# Problem to work on:
Scan the entries below for the word "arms" and copy every line where it turns up.

Collection entries
=====

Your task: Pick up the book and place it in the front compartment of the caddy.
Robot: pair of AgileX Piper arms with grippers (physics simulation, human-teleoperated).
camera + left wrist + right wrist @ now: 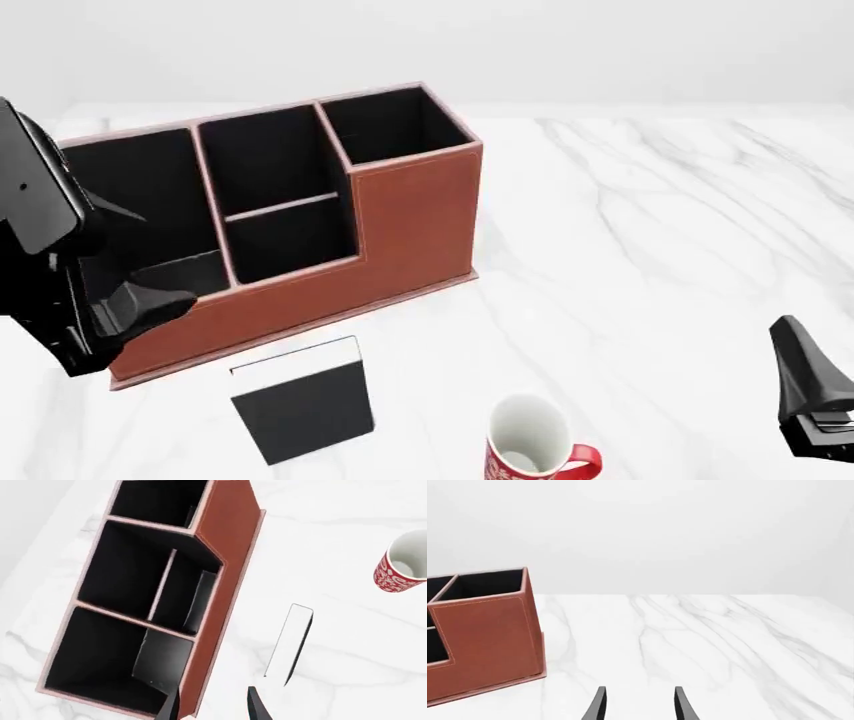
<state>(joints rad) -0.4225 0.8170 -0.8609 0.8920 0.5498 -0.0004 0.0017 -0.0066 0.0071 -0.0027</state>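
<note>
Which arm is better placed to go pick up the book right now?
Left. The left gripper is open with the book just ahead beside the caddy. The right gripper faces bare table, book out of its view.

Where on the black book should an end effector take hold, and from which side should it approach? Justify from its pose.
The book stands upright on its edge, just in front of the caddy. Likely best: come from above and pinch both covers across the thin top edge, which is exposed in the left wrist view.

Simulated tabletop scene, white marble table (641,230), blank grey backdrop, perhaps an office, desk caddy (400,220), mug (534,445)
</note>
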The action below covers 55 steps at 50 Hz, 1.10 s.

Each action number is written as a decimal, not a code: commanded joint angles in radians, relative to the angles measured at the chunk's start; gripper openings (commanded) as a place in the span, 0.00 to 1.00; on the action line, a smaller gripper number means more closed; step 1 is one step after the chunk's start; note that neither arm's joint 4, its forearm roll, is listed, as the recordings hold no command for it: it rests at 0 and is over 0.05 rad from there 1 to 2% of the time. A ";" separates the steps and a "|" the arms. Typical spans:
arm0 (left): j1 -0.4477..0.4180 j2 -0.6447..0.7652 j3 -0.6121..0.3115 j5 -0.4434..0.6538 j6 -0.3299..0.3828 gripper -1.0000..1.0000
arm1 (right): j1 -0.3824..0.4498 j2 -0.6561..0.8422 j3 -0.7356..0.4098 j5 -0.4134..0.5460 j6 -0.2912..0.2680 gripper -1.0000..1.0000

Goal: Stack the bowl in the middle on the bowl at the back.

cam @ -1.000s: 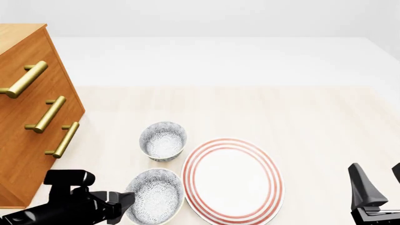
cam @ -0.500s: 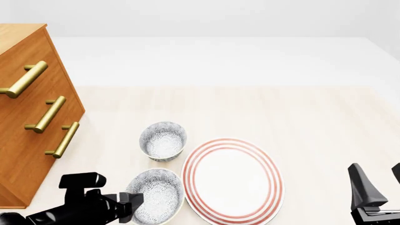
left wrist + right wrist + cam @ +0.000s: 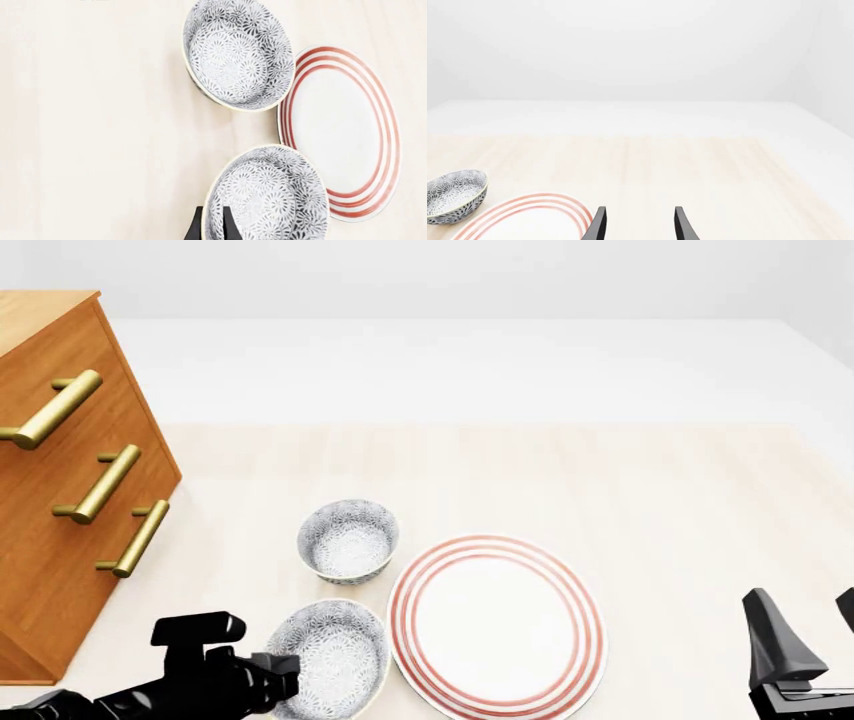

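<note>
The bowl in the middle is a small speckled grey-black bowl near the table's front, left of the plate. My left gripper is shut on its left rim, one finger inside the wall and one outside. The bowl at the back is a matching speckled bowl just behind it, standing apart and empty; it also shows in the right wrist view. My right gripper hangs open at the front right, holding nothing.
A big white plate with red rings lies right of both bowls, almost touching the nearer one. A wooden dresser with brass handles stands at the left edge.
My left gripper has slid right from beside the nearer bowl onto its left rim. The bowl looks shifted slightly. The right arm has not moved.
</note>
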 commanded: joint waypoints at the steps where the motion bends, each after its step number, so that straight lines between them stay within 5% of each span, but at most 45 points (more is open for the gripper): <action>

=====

# Result for this exercise:
Robot: pair of AgileX Piper arms with grippers (physics simulation, human-teleoperated).
Each action number is written as a decimal, not a code: commanded joint angles in radians, relative to the angles measured at the chunk's start; gripper openings (commanded) as a place in the span, 0.00 to 1.00; on the action line, a smaller gripper number means more closed; step 1 is one step after the chunk's start; note that neither arm's joint 4, its forearm roll, is listed, as the recordings hold no command for it: it rests at 0 and is over 0.05 rad from there 1 to 2% of the time. A ";" separates the steps and a "|" the arms. Typical spans:

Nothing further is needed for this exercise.